Task requirements. Give back the full listing, exactly as it is.

Given data.

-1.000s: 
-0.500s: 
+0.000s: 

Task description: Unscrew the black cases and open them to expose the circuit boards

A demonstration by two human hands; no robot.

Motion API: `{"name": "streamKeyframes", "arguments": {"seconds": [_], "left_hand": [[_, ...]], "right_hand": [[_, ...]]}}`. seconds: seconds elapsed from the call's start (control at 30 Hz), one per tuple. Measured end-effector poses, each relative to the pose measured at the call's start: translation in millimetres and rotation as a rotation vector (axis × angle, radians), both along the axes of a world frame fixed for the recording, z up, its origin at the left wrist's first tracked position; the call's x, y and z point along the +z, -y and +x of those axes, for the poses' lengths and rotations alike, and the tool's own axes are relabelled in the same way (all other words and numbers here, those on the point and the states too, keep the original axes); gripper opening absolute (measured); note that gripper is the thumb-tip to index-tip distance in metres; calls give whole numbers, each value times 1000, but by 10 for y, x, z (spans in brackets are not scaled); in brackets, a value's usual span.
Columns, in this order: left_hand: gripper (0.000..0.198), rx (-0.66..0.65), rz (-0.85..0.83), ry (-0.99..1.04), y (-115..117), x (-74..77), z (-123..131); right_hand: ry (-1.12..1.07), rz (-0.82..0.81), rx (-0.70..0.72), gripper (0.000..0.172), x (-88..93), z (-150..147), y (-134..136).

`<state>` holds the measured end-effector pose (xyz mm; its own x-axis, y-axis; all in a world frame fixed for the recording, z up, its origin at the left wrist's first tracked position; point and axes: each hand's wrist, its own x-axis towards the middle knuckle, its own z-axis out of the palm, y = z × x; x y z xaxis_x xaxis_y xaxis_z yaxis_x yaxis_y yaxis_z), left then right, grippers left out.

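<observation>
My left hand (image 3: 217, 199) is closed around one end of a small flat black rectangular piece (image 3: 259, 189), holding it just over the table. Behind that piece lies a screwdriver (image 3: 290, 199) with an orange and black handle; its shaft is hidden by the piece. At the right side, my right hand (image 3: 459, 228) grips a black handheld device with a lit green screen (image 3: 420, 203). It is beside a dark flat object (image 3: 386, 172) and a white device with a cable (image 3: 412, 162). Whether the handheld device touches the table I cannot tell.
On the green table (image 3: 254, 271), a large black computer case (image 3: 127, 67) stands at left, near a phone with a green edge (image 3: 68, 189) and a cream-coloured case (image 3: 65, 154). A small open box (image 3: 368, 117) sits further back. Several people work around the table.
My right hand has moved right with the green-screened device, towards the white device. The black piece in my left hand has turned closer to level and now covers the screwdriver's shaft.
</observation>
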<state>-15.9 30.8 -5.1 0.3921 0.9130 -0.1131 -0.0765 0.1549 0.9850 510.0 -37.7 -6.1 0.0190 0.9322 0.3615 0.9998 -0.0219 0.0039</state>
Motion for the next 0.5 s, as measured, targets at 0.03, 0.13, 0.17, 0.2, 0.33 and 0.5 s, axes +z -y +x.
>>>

Exercise output.
-1.000s: 
-0.500s: 
+0.000s: 

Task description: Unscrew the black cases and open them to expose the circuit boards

A demonstration by two human hands; no robot.

Motion API: `{"name": "streamKeyframes", "arguments": {"seconds": [_], "left_hand": [[_, ...]], "right_hand": [[_, ...]]}}`. seconds: seconds elapsed from the call's start (control at 30 Hz), one per tuple. Measured end-effector poses, each relative to the pose measured at the call's start: translation in millimetres and rotation as a rotation vector (axis × angle, radians), both along the axes of a world frame fixed for the recording, z up, its origin at the left wrist's first tracked position; the call's x, y and z point along the +z, -y and +x of those axes, for the poses' lengths and rotations alike, and the tool's own axes are relabelled in the same way (all other words and numbers here, those on the point and the states too, keep the original axes); gripper opening absolute (measured); note that gripper is the thumb-tip to index-tip distance in metres; calls give whole numbers, each value times 1000, but by 10 for y, x, z (spans in brackets are not scaled); in brackets, a value's usual span.
Columns, in this order: left_hand: gripper (0.000..0.198), rx (-0.66..0.65), rz (-0.85..0.83), ry (-0.99..1.04), y (-115..117), x (-74..77), z (-123..131); right_hand: ry (-1.12..1.07), rz (-0.82..0.81), rx (-0.70..0.72), gripper (0.000..0.172), x (-88..93), z (-150..147), y (-134..136).

`<state>` holds the measured end-effector pose (xyz mm; its own x-axis, y-axis; all in a world frame fixed for the recording, z up, its origin at the left wrist's first tracked position; point and axes: each hand's wrist, its own x-axis towards the middle knuckle, its own z-axis out of the palm, y = z × x; x y z xaxis_x xaxis_y xaxis_z yaxis_x yaxis_y yaxis_z), left then right, grippers left out.

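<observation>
My left hand (image 3: 217, 199) is closed around one end of a small flat black rectangular piece (image 3: 259, 189), holding it just over the table. Behind that piece lies a screwdriver (image 3: 290, 199) with an orange and black handle; its shaft is hidden by the piece. At the right side, my right hand (image 3: 459, 228) grips a black handheld device with a lit green screen (image 3: 420, 203). It is beside a dark flat object (image 3: 386, 172) and a white device with a cable (image 3: 412, 162). Whether the handheld device touches the table I cannot tell.
On the green table (image 3: 254, 271), a large black computer case (image 3: 127, 67) stands at left, near a phone with a green edge (image 3: 68, 189) and a cream-coloured case (image 3: 65, 154). A small open box (image 3: 368, 117) sits further back. Several people work around the table.
My right hand has moved right with the green-screened device, towards the white device. The black piece in my left hand has turned closer to level and now covers the screwdriver's shaft.
</observation>
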<state>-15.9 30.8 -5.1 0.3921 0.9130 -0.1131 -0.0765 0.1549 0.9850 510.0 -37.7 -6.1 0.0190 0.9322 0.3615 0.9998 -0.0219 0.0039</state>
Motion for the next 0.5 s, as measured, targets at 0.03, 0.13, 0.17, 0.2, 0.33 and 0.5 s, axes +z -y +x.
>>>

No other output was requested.